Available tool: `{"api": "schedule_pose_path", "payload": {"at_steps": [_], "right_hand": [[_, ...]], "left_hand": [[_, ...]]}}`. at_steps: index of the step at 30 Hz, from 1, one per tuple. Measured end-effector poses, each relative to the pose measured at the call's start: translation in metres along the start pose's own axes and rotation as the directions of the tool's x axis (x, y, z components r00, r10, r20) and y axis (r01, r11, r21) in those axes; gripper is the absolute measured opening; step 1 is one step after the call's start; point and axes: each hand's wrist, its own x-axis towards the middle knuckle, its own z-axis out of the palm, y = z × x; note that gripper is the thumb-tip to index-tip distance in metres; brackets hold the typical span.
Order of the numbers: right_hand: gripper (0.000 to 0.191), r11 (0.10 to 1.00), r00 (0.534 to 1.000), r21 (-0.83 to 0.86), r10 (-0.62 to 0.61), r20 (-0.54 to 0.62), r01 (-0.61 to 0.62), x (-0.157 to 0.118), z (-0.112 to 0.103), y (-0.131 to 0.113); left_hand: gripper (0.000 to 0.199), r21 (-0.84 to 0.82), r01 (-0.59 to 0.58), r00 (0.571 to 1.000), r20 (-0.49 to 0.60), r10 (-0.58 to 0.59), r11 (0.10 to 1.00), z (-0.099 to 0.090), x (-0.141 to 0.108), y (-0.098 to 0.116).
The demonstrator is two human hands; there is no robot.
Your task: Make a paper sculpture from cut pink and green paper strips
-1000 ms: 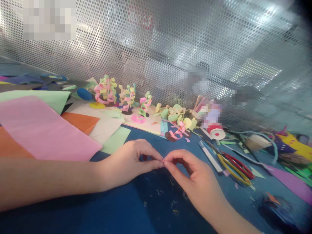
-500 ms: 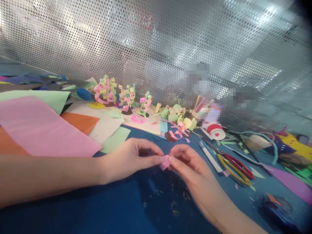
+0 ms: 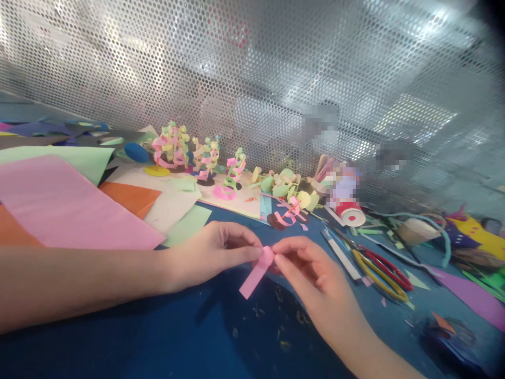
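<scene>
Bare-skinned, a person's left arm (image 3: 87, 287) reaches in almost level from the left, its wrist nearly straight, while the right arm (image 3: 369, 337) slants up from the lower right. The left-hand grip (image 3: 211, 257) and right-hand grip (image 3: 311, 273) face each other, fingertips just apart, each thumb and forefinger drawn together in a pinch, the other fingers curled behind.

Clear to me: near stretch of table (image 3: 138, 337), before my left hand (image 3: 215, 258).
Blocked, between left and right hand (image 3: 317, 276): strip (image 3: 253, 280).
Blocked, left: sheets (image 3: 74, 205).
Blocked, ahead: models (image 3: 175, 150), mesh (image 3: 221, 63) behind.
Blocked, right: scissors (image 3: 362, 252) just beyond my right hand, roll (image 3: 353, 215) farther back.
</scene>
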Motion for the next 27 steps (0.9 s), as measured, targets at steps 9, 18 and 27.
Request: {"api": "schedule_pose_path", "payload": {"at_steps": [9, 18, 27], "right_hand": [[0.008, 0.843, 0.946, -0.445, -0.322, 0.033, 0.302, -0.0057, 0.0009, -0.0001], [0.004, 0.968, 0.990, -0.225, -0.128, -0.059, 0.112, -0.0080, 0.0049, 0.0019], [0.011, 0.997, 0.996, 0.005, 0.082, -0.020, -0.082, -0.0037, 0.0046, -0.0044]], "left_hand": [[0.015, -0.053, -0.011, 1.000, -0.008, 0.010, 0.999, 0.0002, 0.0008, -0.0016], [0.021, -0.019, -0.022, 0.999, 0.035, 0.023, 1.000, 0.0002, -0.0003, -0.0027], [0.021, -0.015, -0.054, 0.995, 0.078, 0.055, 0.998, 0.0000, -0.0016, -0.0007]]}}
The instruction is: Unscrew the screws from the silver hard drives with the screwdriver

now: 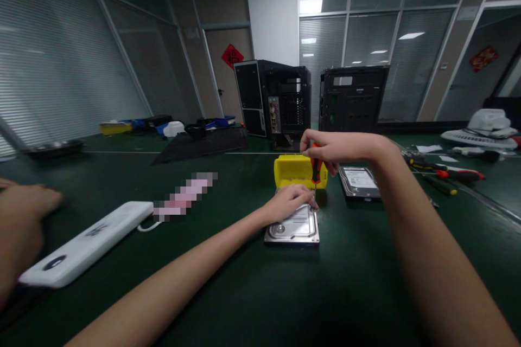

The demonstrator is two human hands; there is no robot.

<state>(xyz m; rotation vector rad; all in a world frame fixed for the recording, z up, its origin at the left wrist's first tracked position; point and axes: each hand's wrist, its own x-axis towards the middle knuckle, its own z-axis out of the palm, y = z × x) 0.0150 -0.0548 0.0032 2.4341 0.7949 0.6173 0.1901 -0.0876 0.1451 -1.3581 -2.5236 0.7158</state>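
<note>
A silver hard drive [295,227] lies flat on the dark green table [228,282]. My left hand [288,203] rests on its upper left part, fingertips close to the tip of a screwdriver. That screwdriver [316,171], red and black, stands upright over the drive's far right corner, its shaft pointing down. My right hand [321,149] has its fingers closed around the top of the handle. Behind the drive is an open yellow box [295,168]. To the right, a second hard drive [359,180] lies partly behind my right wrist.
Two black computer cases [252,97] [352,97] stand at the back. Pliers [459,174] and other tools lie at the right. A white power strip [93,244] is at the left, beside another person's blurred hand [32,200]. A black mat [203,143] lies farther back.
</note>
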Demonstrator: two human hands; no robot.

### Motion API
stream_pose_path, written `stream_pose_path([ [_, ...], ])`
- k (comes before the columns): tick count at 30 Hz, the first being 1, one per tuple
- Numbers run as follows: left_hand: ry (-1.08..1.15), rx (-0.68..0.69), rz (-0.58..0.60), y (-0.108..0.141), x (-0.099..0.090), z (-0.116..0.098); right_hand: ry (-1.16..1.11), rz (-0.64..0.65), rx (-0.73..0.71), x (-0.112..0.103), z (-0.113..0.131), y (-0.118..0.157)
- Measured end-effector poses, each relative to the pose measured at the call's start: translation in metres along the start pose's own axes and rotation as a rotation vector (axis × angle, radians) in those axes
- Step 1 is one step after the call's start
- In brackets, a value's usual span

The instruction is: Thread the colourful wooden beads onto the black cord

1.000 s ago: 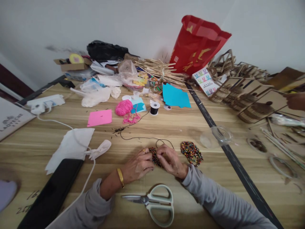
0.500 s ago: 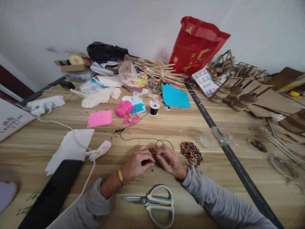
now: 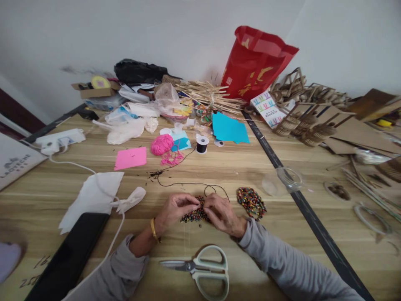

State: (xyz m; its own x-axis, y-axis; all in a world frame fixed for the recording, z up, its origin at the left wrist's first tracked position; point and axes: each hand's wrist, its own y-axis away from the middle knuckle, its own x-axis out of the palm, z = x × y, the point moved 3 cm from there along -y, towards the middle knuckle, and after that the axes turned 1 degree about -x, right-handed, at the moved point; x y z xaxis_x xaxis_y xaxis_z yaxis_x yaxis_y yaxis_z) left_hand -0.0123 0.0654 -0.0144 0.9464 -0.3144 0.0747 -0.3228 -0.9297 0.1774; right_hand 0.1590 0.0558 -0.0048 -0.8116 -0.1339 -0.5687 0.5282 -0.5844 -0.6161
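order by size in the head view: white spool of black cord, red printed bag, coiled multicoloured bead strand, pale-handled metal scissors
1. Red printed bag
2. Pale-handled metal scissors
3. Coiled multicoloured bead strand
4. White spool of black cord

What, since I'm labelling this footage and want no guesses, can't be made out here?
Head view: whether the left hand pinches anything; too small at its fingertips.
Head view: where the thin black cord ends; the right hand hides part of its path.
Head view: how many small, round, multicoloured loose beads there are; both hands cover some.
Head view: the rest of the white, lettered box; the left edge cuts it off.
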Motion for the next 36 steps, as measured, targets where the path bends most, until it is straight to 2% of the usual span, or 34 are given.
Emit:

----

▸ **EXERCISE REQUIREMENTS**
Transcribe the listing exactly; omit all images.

▸ **RESPONSE AREA**
Available tool: `{"api": "schedule_pose_path", "payload": {"at_steps": [_], "right_hand": [[_, ...]], "left_hand": [[_, ...]]}}`. at_steps: index of the step at 30 Hz, from 1, one per tuple. Measured end-effector poses, each relative to the pose measured at the call's start: translation in metres along the start pose's own axes and rotation as the directions of the tool's x axis (x, y, z components r00, r10, r20) and y axis (r01, r11, r21) in those axes; gripper is the absolute measured opening; step 1 is one step after the call's start; point and axes: each hand's wrist, its own x-axis towards the middle knuckle, its own z-axis out of the palm, y = z × x; note that gripper is the thumb-tip to index-tip distance in metres; brackets hold the typical span.
Order of the numbers: right_hand: gripper (0.000 to 0.191), r11 (0.10 to 1.00), r00 (0.534 to 1.000), r21 (-0.83 to 0.86), r10 (-0.62 to 0.61), r20 (-0.54 to 0.62), r01 (-0.61 to 0.62), x (-0.157 to 0.118), z (-0.112 to 0.103), y (-0.131 to 0.113); left_hand: gripper (0.000 to 0.199), r21 (-0.84 to 0.82), r01 (-0.59 to 0.58), r00 (0.571 to 1.000), r20 (-0.49 to 0.60), r10 (-0.58 to 0.59), r11 (0.10 to 1.00), z (-0.099 to 0.090), x (-0.141 to 0.108), y (-0.098 to 0.116).
The demonstrator is two human hands; there is no robot.
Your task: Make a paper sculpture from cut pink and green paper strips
-1000 ms: 
-500 ms: 
+0 ms: 
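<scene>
Bare-skinned, a person's left arm (image 3: 87, 287) reaches in almost level from the left, its wrist nearly straight, while the right arm (image 3: 369, 337) slants up from the lower right. The left-hand grip (image 3: 211, 257) and right-hand grip (image 3: 311, 273) face each other, fingertips just apart, each thumb and forefinger drawn together in a pinch, the other fingers curled behind.

Clear to me: near stretch of table (image 3: 138, 337), before my left hand (image 3: 215, 258).
Blocked, between left and right hand (image 3: 317, 276): strip (image 3: 253, 280).
Blocked, left: sheets (image 3: 74, 205).
Blocked, ahead: models (image 3: 175, 150), mesh (image 3: 221, 63) behind.
Blocked, right: scissors (image 3: 362, 252) just beyond my right hand, roll (image 3: 353, 215) farther back.
</scene>
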Motion for the next 27 steps (0.9 s), as measured, targets at steps 9, 18 and 27.
Request: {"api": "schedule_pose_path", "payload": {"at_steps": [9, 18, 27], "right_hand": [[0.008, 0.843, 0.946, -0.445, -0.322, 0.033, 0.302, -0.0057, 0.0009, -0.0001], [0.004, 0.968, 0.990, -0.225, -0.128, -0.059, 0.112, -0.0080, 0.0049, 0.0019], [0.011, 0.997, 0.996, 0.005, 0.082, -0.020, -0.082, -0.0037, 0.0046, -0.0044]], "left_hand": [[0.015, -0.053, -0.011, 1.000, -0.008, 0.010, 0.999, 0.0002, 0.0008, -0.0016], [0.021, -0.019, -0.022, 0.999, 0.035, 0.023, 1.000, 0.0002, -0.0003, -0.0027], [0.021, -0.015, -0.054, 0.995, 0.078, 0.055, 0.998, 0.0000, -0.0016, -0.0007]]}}
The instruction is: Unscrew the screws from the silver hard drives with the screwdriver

now: 

The demonstrator is two human hands; there is no robot.

<state>(xyz m; rotation vector rad; all in a world frame fixed for the recording, z up, its origin at the left wrist's first tracked position; point and axes: each hand's wrist, its own x-axis towards the middle knuckle, its own z-axis out of the palm, y = z × x) 0.0150 -0.0548 0.0032 2.4341 0.7949 0.6173 0.1901 -0.0876 0.1451 -1.3581 -2.5236 0.7158</state>
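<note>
A silver hard drive [295,227] lies flat on the dark green table [228,282]. My left hand [288,203] rests on its upper left part, fingertips close to the tip of a screwdriver. That screwdriver [316,171], red and black, stands upright over the drive's far right corner, its shaft pointing down. My right hand [321,149] has its fingers closed around the top of the handle. Behind the drive is an open yellow box [295,168]. To the right, a second hard drive [359,180] lies partly behind my right wrist.
Two black computer cases [252,97] [352,97] stand at the back. Pliers [459,174] and other tools lie at the right. A white power strip [93,244] is at the left, beside another person's blurred hand [32,200]. A black mat [203,143] lies farther back.
</note>
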Demonstrator: two human hands; no robot.

### Motion API
stream_pose_path, written `stream_pose_path([ [_, ...], ])`
- k (comes before the columns): tick count at 30 Hz, the first being 1, one per tuple
- Numbers run as follows: left_hand: ry (-1.08..1.15), rx (-0.68..0.69), rz (-0.58..0.60), y (-0.108..0.141), x (-0.099..0.090), z (-0.116..0.098); right_hand: ry (-1.16..1.11), rz (-0.64..0.65), rx (-0.73..0.71), x (-0.112..0.103), z (-0.113..0.131), y (-0.118..0.157)
- Measured end-effector poses, each relative to the pose measured at the call's start: translation in metres along the start pose's own axes and rotation as a rotation vector (axis × angle, radians) in those axes
- Step 1 is one step after the call's start
- In brackets, a value's usual span

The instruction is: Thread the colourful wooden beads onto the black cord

1.000 s ago: 
0.500 s ago: 
now: 

State: (xyz m; its own x-axis, y-axis; all in a world frame fixed for the recording, z up, its origin at the left wrist's first tracked position; point and axes: each hand's wrist, its own y-axis away from the middle knuckle, its own x-axis out of the palm, z = x × y, the point moved 3 cm from there along -y, towards the middle knuckle, and after that the axes turned 1 degree about -x, right-handed, at the moved point; x y z xaxis_x xaxis_y xaxis_z yaxis_x yaxis_y yaxis_z) left_hand -0.0123 0.0654 -0.0144 0.9464 -0.3144 0.0747 -0.3228 -0.9297 0.1774; right_hand 0.1590 0.0558 -0.0048 -0.8116 -0.1339 -0.5687 0.5282 -0.5844 -0.6161
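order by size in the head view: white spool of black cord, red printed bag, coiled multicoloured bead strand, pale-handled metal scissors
1. Red printed bag
2. Pale-handled metal scissors
3. Coiled multicoloured bead strand
4. White spool of black cord

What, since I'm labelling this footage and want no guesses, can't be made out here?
Head view: whether the left hand pinches anything; too small at its fingertips.
Head view: where the thin black cord ends; the right hand hides part of its path.
Head view: how many small, round, multicoloured loose beads there are; both hands cover some.
Head view: the rest of the white, lettered box; the left edge cuts it off.
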Motion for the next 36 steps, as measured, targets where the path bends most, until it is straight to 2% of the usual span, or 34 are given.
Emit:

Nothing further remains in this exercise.